PROVIDED MATERIAL:

▬▬▬

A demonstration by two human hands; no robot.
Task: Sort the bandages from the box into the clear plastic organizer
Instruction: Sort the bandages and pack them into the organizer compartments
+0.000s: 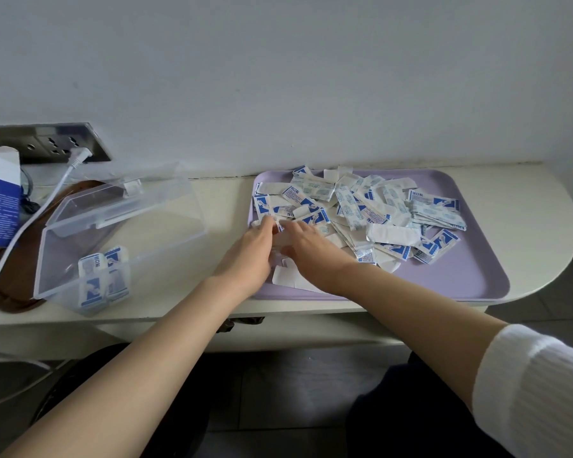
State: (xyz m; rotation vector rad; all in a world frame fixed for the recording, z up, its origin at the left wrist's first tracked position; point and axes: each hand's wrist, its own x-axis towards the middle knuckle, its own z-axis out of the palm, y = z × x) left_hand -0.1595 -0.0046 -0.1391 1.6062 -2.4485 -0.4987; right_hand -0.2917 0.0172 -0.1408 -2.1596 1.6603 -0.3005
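Bandages point(354, 209) cover lilac tray point(450, 272) on counter point(543, 206).

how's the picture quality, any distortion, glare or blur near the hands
Head view: wide-angle bend curves the table edge; light soft and even, shadows faint; sheen on the clear organizer; left hand and right hand slightly blurred over the bandage pile.

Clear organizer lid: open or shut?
Open. The lid is swung back behind the clear organizer; a few bandages stand inside.

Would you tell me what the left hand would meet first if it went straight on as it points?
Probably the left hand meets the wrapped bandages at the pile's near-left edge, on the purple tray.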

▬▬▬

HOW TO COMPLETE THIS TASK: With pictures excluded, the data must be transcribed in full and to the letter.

RESPONSE TO THE EXERCISE:
A demonstration by two human hands; no robot.
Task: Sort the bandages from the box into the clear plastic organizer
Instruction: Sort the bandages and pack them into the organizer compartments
+0.000s: 
State: (xyz m; rotation vector rad; all in a world frame fixed for the recording, z up, its origin at the left wrist's first tracked position; point and axes: each hand's wrist, its own x-axis towards the middle knuckle, its own z-axis out of the palm, y = z × x) left_hand -0.1595 -0.0046 -0.1391 1.6062 -2.4485 -0.4987; right_hand -0.2917 0.0172 -0.1408 -2.1596 1.6603 -0.3005
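Bandages point(354, 209) cover lilac tray point(450, 272) on counter point(543, 206).

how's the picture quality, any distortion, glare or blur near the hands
Head view: wide-angle bend curves the table edge; light soft and even, shadows faint; sheen on the clear organizer; left hand and right hand slightly blurred over the bandage pile.

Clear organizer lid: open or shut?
Open. The lid is swung back behind the clear organizer; a few bandages stand inside.

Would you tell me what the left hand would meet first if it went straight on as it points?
Probably the left hand meets the wrapped bandages at the pile's near-left edge, on the purple tray.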

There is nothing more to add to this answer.